*Task objective*:
Look through the data below. Show each line where the string "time" occurs.

--- Extracted material ---

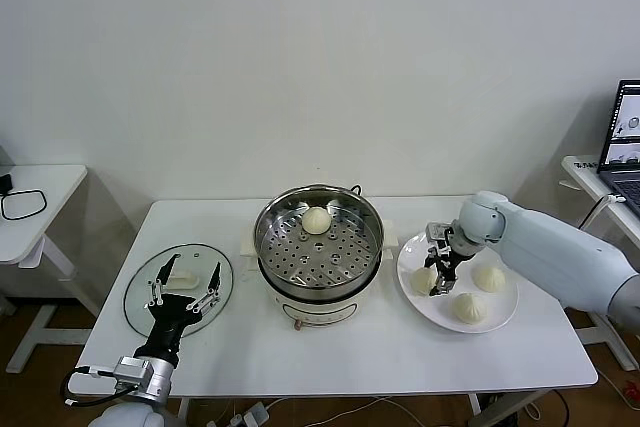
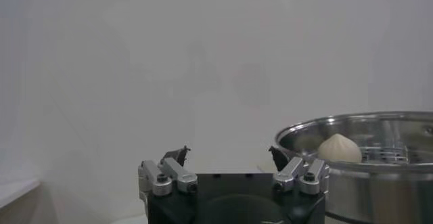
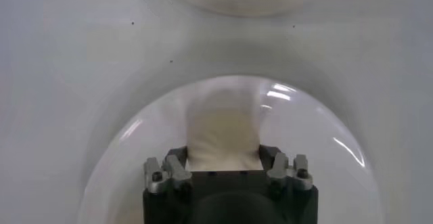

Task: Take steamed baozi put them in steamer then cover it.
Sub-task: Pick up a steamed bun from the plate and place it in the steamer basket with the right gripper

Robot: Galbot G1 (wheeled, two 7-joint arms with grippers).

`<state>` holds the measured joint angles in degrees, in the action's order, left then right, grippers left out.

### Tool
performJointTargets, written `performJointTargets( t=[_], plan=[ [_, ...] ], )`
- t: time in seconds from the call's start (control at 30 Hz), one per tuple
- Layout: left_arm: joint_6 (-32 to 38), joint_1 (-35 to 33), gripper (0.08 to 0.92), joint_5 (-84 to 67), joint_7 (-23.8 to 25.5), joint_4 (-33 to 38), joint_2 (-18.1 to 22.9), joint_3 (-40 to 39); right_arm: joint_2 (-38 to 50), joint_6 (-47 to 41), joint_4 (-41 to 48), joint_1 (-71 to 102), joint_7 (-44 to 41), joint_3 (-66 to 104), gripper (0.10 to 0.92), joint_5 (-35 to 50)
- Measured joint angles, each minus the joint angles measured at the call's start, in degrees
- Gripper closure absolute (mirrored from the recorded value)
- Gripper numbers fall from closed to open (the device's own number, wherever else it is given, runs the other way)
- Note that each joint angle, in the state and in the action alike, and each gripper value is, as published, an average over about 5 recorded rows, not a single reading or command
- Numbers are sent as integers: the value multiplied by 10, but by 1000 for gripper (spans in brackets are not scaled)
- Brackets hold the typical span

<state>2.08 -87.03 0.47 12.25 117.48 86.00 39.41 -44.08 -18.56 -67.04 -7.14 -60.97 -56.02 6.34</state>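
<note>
The steel steamer [image 1: 318, 247] stands mid-table with one baozi [image 1: 316, 219] on its perforated tray. Three more baozi lie on the white plate [image 1: 505, 309] to its right. My right gripper [image 1: 440, 267] is down on the plate, shut on the leftmost baozi [image 1: 424, 279]. In the right wrist view that baozi [image 3: 223, 124] sits squeezed between the fingers of the gripper [image 3: 223, 154]. The glass cover [image 1: 140, 292] lies flat at the table's left. My left gripper [image 1: 183, 295] hovers over it, open and empty. The left wrist view shows the open gripper [image 2: 226, 156], the steamer [image 2: 379, 178] and its baozi [image 2: 339, 149].
A laptop [image 1: 625, 142] sits on a side desk at the far right. A small white table [image 1: 40, 192] with a black cable stands at the far left. A wall runs close behind the table.
</note>
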Motion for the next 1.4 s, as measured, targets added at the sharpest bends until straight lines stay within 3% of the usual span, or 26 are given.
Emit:
performJointTargets(
  t=[0.33, 0.63, 0.93, 1.4],
  plan=[
    [-1, 0, 177, 0, 0, 5, -3, -6, 60, -32, -112, -173, -17, -124, 313, 111],
    [-2, 1, 177, -1, 0, 10, -8, -4, 51, -84, -199, -347, -11, -233, 313, 229],
    [-2, 0, 177, -9, 3, 12, -8, 11, -39, -149, -212, -396, 25, -253, 315, 301],
    [-3, 8, 177, -16, 9, -3, -11, 31, -222, -226, -130, -349, 84, -219, 313, 327]
  ],
)
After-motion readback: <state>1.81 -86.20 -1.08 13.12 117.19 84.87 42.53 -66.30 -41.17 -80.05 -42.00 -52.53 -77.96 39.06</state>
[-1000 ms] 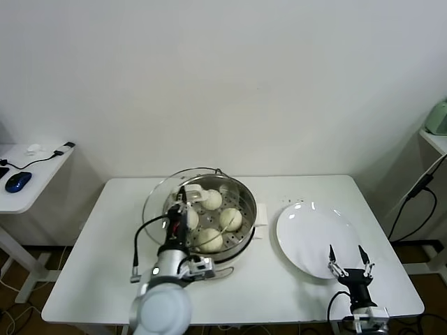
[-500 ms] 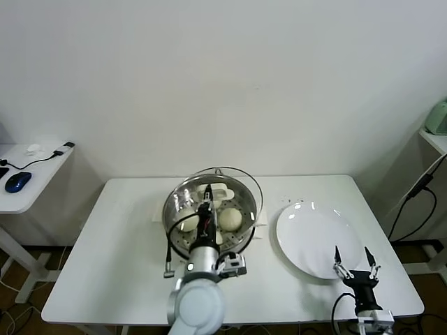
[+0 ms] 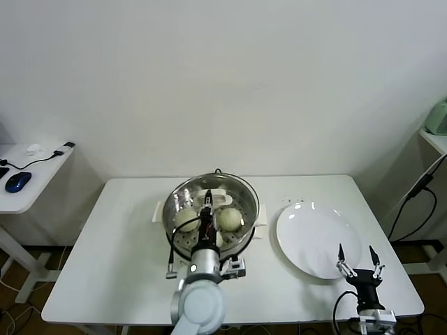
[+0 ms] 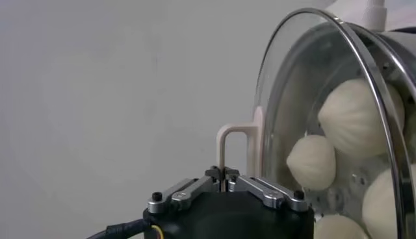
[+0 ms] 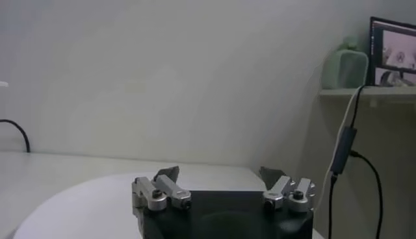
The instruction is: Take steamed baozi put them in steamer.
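since the earlier frame the glass lid (image 3: 211,197) has shifted from the steamer's left edge to sit centred over the steamer (image 3: 246,225), and the left arm has swung right with it. left claw (image 3: 208,204) is pressed together, pinching the lid's white handle (image 4: 231,150) at centre frame; lid held tilted in the left wrist view. steamed baozi (image 3: 230,218) lie inside the steamer basket under the lid, seen through the glass; three or four visible in the wrist view (image 4: 356,118). steamer stands mid-tabletop (image 3: 115,244). white plate (image 3: 314,237) right of the steamer, bare. right claw (image 3: 357,261) spread wide, low at lower right of the frame, over the plate's near edge.
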Controlling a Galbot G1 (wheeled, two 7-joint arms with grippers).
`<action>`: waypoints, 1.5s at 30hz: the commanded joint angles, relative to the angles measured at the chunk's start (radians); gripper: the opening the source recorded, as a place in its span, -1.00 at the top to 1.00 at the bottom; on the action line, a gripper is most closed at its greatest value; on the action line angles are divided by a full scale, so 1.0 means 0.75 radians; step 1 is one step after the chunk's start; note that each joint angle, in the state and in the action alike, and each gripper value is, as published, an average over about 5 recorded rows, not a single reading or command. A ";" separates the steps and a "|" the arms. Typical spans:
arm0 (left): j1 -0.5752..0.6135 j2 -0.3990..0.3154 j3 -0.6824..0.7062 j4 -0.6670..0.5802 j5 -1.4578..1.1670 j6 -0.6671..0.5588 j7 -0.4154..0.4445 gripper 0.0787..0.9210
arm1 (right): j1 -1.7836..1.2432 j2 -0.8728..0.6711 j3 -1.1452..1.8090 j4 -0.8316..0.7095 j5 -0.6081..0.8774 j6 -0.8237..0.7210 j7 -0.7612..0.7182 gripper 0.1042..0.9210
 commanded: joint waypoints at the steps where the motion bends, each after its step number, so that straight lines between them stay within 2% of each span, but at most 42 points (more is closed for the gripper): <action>1: -0.005 0.008 -0.008 0.041 0.009 0.003 -0.016 0.89 | -0.003 0.000 0.003 -0.004 0.000 0.012 0.007 -0.76; 16: 0.014 0.005 -0.017 0.056 -0.003 -0.018 -0.056 0.88 | -0.002 0.008 0.004 -0.007 -0.005 0.032 0.006 -0.76; 19: 0.020 0.008 -0.015 0.034 -0.001 -0.022 -0.052 0.75 | -0.002 0.007 0.004 -0.005 -0.006 0.029 0.004 -0.76; 23: 0.026 0.025 -0.014 -0.016 -0.016 -0.022 -0.029 0.47 | -0.001 0.006 0.004 -0.001 -0.006 0.027 0.000 -0.76; 32: 0.139 0.119 -0.023 -0.243 -0.147 -0.024 0.015 -0.15 | 0.008 0.010 -0.008 -0.005 -0.011 0.014 -0.020 -0.76; 36: 0.207 0.140 -0.055 -0.321 -0.291 -0.052 -0.090 -0.41 | 0.008 0.016 -0.013 -0.003 -0.003 0.012 -0.022 -0.76; 39: 0.227 0.134 -0.165 -0.376 -0.519 -0.100 -0.266 -0.61 | -0.003 0.012 -0.024 0.011 0.024 0.005 -0.009 -0.76; 42: 0.207 0.137 -0.409 -0.383 -0.937 -0.154 -0.440 -0.74 | -0.024 0.000 -0.035 0.037 0.041 -0.012 -0.031 -0.76; 45: 0.212 0.168 -0.730 -0.372 -1.499 -0.239 -0.495 -0.76 | -0.046 -0.016 -0.042 0.061 0.021 -0.017 -0.084 -0.76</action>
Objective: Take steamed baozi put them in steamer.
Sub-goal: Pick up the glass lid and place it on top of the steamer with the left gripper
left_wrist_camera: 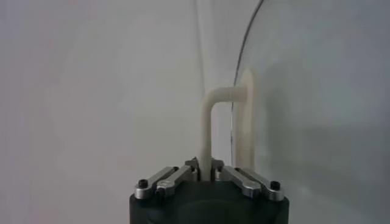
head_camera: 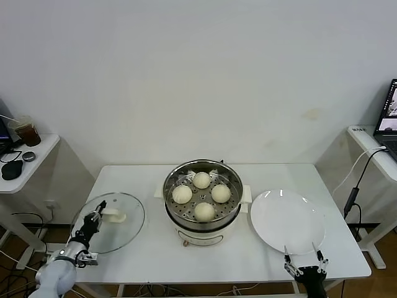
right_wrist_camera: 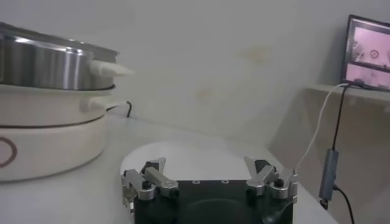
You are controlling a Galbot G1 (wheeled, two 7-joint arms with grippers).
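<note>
All four smooth, pale cream-white steamed baozi (head_camera: 201, 195) already lie on the perforated tray inside the round shiny steel steamer (head_camera: 231, 214), which stands on its white electric base in the middle of the white table (head_camera: 155, 261). The flat white plate (head_camera: 287, 221) to the right of the steamer holds nothing. So the loading part looks finished, and the step in hand is, in my judgement, the covering of the pot.

The left gripper (left_wrist_camera: 206, 172) is at the round glass lid (head_camera: 107, 222), which lies flat on the table well to the left of the steamer. Its jaws are closed tightly on the white handle (left_wrist_camera: 207, 125) of the lid, as the left wrist view shows clearly. The lid is not lifted yet.

The right gripper (right_wrist_camera: 209, 178) waits low at the near edge of the table, just beside the plate, with its jaws wide apart and holding nothing.

The next move probably calls for raising the lid straight up, carrying it over the steamer and lowering it level on the rim. The grip on the thin handle must be firm, because the glass could swing or slip.
</note>
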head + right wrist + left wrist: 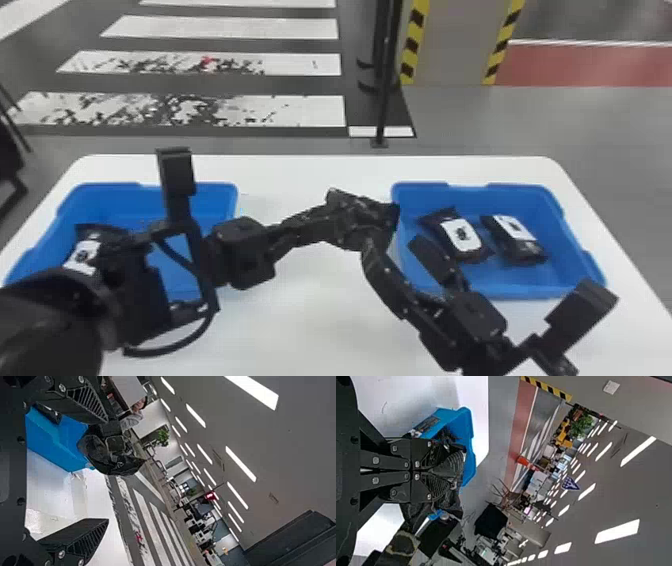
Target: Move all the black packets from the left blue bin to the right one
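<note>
My left gripper (336,222) stands over the table's middle in the head view, shut on a black packet (376,216) beside the right blue bin (500,292). In the left wrist view, the left gripper (458,471) has the crumpled packet (451,499) at its fingertips. My right gripper (392,244) stands open by that bin's near left corner; in the right wrist view, the open right gripper (107,470) has the held packet (113,461) nearer one finger. Two packets (462,235) lie in the right bin. Another packet (82,256) lies in the left blue bin (212,200), partly behind the left arm.
Both bins stand on the white table (310,320), with a gap between them crossed by the left arm. The right arm's wrist is in front of the right bin. A black pole (382,100) stands on the floor beyond the table.
</note>
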Action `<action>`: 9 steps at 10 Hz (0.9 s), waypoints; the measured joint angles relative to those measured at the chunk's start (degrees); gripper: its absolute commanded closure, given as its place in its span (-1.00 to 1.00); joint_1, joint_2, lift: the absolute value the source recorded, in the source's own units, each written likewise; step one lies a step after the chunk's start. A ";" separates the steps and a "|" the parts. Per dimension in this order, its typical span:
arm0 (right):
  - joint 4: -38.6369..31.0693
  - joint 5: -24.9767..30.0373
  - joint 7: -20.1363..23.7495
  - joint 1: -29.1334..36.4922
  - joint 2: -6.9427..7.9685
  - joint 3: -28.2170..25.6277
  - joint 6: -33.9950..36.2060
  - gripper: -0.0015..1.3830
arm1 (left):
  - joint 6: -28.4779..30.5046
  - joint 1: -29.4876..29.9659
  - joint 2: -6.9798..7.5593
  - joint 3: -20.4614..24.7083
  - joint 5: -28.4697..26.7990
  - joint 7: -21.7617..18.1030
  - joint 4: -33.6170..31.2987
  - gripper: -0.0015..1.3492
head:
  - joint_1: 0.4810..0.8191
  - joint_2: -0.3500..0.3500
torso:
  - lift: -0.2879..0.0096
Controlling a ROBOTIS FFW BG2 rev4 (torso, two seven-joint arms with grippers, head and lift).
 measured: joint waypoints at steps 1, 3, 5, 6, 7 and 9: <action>0.51 -0.23 0.04 -0.55 0.00 0.01 0.00 -0.14 | 0.04 -0.18 -0.02 -0.75 0.36 -0.08 0.00 0.78 | 0.27 -0.14 | -0.31; 1.16 -1.38 0.35 -0.91 0.00 0.02 0.00 0.69 | 0.22 -0.33 0.00 -1.12 0.50 -0.10 0.00 0.78 | 0.27 -0.16 | -0.31; 2.10 -2.41 0.48 -0.93 0.02 0.36 -1.65 0.85 | 0.24 -0.29 0.00 -1.04 0.50 -0.09 0.00 0.78 | 0.27 -0.15 | -0.31; 2.55 -2.72 0.49 -0.93 0.02 0.68 -3.48 0.85 | 0.24 -0.29 -0.02 -1.04 0.51 -0.10 0.00 0.78 | 0.27 -0.17 | -0.31; 2.66 -2.62 0.69 -0.93 0.01 0.87 -4.45 0.85 | 0.24 -0.24 -0.10 -0.92 0.51 0.00 0.00 0.55 | 0.27 -0.16 | -0.31; 2.85 -2.63 1.05 -1.06 0.00 0.98 -5.12 0.85 | -1.05 1.09 -1.02 0.40 2.14 1.42 0.07 -0.62 | 0.27 -0.14 | -0.31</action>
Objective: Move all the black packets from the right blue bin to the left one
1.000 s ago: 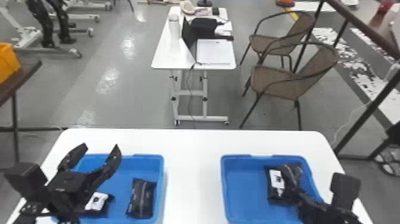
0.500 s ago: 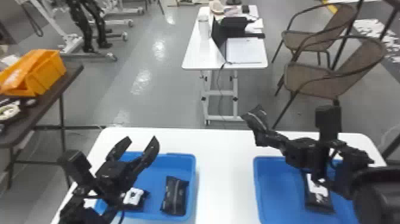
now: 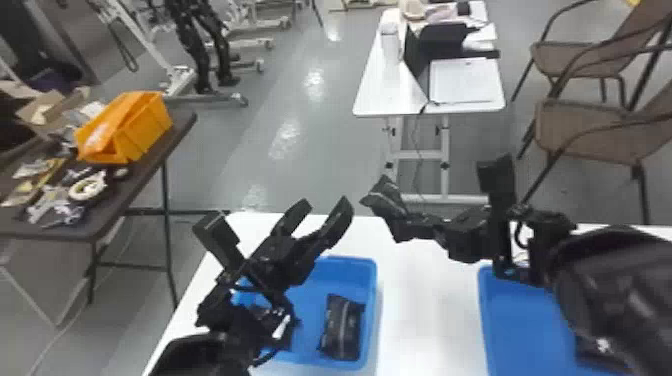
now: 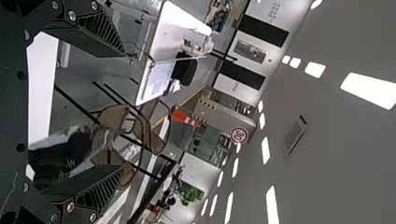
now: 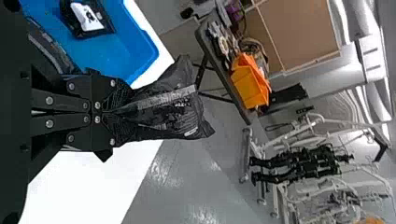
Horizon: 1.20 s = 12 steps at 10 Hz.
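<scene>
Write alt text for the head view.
The right gripper holds a black packet raised between the blue left bin and blue right bin on a white table. The left gripper, open and empty, is raised by the left bin, where another packet lies in plain sight. Behind are a desk and brown chairs.

Left bin (image 3: 374, 310) and right bin (image 3: 482, 305) sat on the work table (image 3: 425, 295), gap between. Left bin: one packet (image 3: 345, 327) right side, another packet (image 5: 100, 31) left of it. Right bin: one packet (image 3: 592, 350). Right gripper (image 3: 404, 222) had a held packet (image 3: 382, 195). Far table (image 3: 370, 102) stood behind, chairs (image 3: 590, 120) to its right, side table (image 3: 145, 177) left, crate (image 3: 147, 127) on it.
</scene>
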Motion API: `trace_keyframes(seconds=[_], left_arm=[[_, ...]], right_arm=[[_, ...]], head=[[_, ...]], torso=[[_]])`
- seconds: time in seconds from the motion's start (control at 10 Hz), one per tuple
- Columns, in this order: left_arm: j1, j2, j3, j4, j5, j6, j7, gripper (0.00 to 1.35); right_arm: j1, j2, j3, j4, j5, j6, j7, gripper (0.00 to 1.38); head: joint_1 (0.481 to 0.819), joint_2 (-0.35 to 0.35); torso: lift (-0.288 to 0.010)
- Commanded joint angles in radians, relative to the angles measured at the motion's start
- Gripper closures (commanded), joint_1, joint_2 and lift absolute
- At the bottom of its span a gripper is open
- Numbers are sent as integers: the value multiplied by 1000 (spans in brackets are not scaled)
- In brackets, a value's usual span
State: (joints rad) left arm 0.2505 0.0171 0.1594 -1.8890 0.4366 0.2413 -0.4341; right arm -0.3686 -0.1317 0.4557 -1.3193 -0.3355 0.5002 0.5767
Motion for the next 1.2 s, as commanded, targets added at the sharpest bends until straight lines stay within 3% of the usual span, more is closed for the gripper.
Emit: trace_keyframes(seconds=[0.0, 0.2, 0.4, 0.7, 0.9, 1.1], left_arm=[[-30, 26, -34, 1, -21, 3, 0, 180], [-42, 3, -38, 14, -44, 19, 0, 180], [-42, -17, -32, 14, -70, 49, 2, 179], [-27, -16, 15, -1, -174, -4, 8, 174], [-30, -17, 69, -44, -187, -79, 46, 174], [-34, -20, 112, -73, -127, -7, 52, 173]], right_arm=[[-69, 1, 103, 28, -39, -6, 0, 1286], [-147, -13, 244, 78, -125, -14, 0, 1286], [-158, -13, 250, 57, -128, -15, 0, 1286], [-148, -23, 259, -1, -71, 12, -26, 1286], [-135, -29, 250, -20, -60, 26, -43, 1286], [-110, -36, 231, -75, 3, -34, -67, 1286]], head=[[695, 263], [695, 283], [695, 311], [695, 326], [695, 350], [695, 350]], torso=[[0], [0], [0], [0], [0], [0]])
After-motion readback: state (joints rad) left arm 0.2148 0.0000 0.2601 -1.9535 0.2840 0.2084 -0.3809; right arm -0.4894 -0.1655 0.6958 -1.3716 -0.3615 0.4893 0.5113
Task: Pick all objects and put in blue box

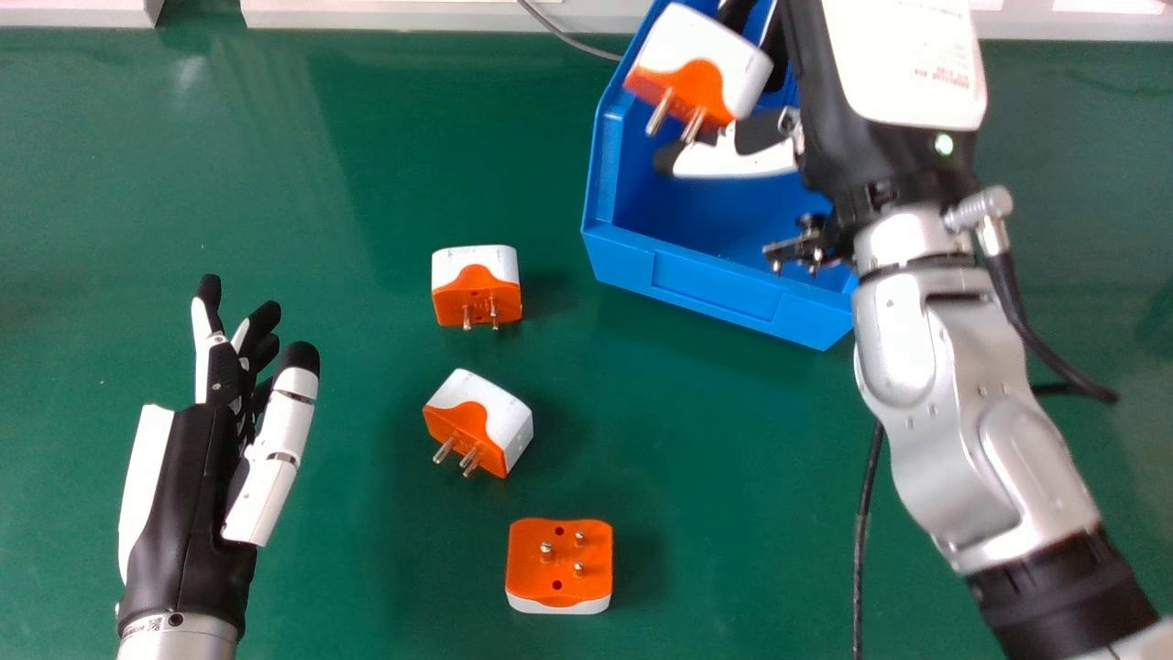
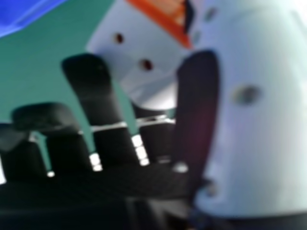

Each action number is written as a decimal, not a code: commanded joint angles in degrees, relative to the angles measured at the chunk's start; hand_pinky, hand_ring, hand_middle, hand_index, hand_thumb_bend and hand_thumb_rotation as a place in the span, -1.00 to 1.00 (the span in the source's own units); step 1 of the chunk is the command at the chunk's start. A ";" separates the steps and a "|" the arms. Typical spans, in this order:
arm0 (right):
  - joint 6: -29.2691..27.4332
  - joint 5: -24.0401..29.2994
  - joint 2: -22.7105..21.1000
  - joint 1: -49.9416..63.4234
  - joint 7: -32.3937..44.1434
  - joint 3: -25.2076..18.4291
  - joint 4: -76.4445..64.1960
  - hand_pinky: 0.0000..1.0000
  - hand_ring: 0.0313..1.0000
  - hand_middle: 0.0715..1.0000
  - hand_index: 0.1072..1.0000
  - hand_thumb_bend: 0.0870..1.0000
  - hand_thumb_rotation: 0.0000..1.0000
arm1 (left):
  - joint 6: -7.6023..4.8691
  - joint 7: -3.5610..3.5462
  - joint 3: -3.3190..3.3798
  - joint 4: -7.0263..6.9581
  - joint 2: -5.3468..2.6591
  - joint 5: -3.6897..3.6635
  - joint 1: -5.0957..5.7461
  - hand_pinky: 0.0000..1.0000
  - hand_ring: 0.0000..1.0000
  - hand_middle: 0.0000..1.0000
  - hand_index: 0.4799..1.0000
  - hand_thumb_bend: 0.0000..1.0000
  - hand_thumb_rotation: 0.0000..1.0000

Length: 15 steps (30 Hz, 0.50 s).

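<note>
While the left hand (image 1: 188, 513) hung over the near left part of the green table (image 1: 302, 165), its fingers were loosely extended, the thumb stood apart from them, and it held nothing. To its right, three orange and white plug adapters lay on the table, well apart from one another. The middle adapter (image 1: 477, 422) sat at a slant, its metal pins pointing toward the near left. Just beyond it, the farthest adapter (image 1: 476, 284) had its orange pin face turned to the near side. The nearest adapter (image 1: 559, 564), a little farther right, lay with its orange face and three pins upward.

Next came the blue box (image 1: 715, 289), open at the top and set askew on the table. Above its far left part, the held adapter (image 1: 706, 55) was tilted, with its pins pointing down and toward the near side. The right hand (image 1: 742, 158) was partly closed, gripping this adapter between thumb and fingers. In the right hand view, two dark holes showed in the adapter's white side. On the right, a black cable (image 1: 866, 532) ran along the table near the silver forearm (image 1: 962, 412).
</note>
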 commanded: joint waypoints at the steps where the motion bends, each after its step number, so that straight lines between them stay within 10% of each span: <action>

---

*Exercise answer*:
- t: time in seconds from the call's start (control at 30 Hz), one per tuple
- seconds: time in seconds from the motion's start (control at 10 Hz), one per tuple

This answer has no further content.